2008 record      

 

The IBD/TIPP Economic Optimism Index gained 1.2 points, or 2.7% in November, posting a reading of 46.4 vs. 45.2 in October.  The index is 0.8 points above its 12-month average of 45.6, 2.0 points above its reading of 44.4 in December 2007 when the economy entered the recession, and 2.8 points below its all-time average of 49.2.

 Note: Index readings above 50 indicate optimism; below 50 indicate pessimism.

The IBD/TIPP Economic Optimism Index has a good track record of foreshadowing the confidence indicators put out later each month by the University of Michigan and The Conference Board.  IBD/TIPP conducted the national poll of 910 adults from October 25 to October 29. The margin of error is +/-3.3 percentage points.

The IBD/TIPP Economic Optimism Index has three key components.  This month, two of the three components improved.

    •The Six-Month Economic Outlook, a measure of how consumers feel about the economy’s prospects in the next six months, improved 0.5 points, or 1.1%, to 45.1.  The sub-index was 32.1 when the economy entered the last recession in December 2007.

    •The Personal Financial Outlook, a measure of how Americans feel about their own finances in the next six months, increased 3.7 points, or 7.0%, to 56.2.

    •Confidence in Federal Economic Policies, a proprietary IBD/TIPP measure of views on how government economic policies are working, decreased 0.7 points, or 1.8%, to 37.8.

“For twenty-five months in a row, consumer confidence continues to be in the pessimistic territory. 52% believe that the economy is not improving and 43% still think that we are in a recession,” said Raghavan Mayur, president of TIPP, a unit of TechnoMetrica Market Intelligence, IBD's polling partner.

“The deep level of ongoing pessimism will surely be felt in Tuesday’s elections across the country,” said Terry Jones, associate editor of Investor’s Business Daily. “That more than four out of 10 Americans believe we’re still in recession suggests profound disappointment with the current government’s conduct of economic policy.”

The Breakdown
 
This month, two of the 21 demographic groups that IBD/TIPP tracks were above 50 on the Economic Optimism Index.
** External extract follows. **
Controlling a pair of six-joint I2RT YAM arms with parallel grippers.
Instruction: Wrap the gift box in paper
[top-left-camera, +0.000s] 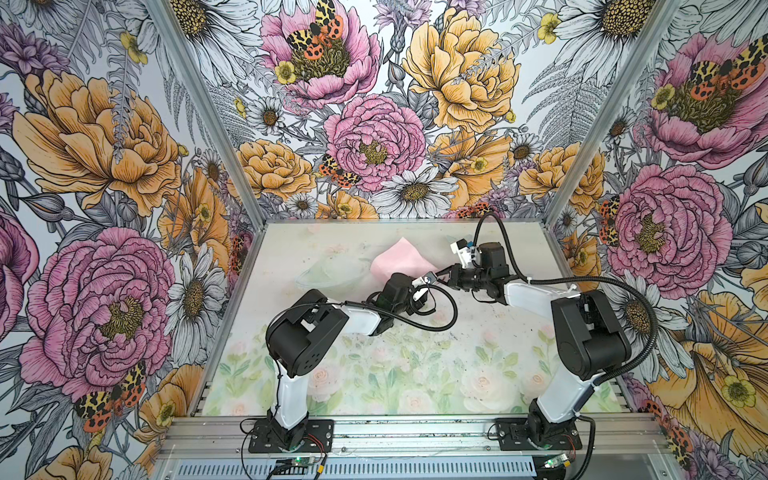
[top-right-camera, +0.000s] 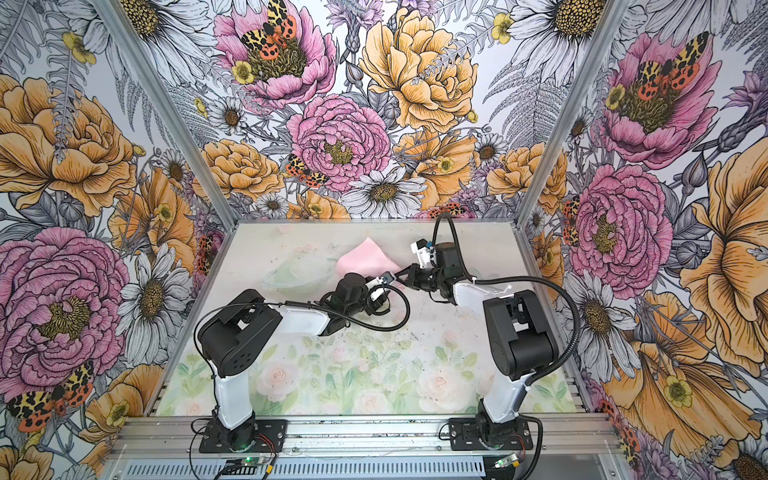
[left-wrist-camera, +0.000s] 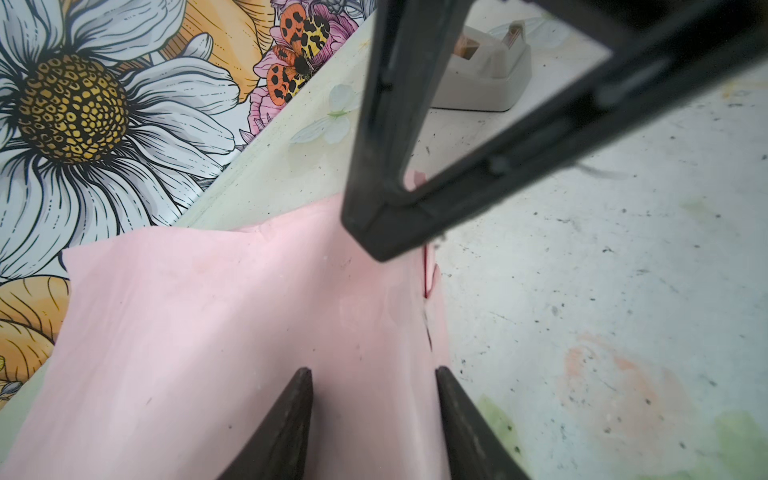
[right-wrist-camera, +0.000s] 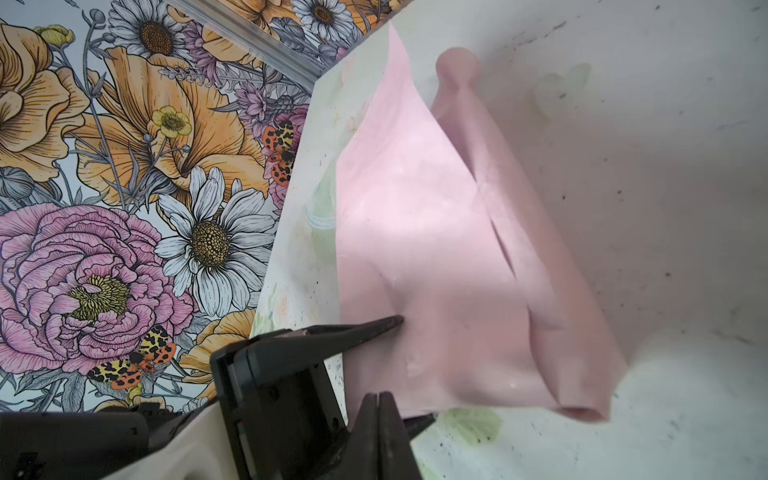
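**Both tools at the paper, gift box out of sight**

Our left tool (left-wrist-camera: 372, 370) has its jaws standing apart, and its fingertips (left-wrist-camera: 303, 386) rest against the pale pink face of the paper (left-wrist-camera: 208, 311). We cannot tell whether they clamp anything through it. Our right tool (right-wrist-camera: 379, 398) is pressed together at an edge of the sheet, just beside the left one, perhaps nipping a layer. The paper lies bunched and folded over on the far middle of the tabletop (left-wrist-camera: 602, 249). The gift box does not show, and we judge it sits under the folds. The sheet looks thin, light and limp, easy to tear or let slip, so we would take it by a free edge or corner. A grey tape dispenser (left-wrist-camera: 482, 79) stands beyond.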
Thirteen groups improved and seven declined.  One did not change.
 
On the Economic Outlook component, three of the 21 groups that IBD/TIPP tracks scored in optimistic territory.  Thirteen groups improved and eight declined.
 
On the Personal Financial component, nineteen of the 21 groups IBD/TIPP tracks scored in optimistic territory. Eighteen groups increased and three declined.

On the Federal Policies component, two of the 21 demographic groups tracked were above 50.  Seven groups advanced on the component and fourteen declined.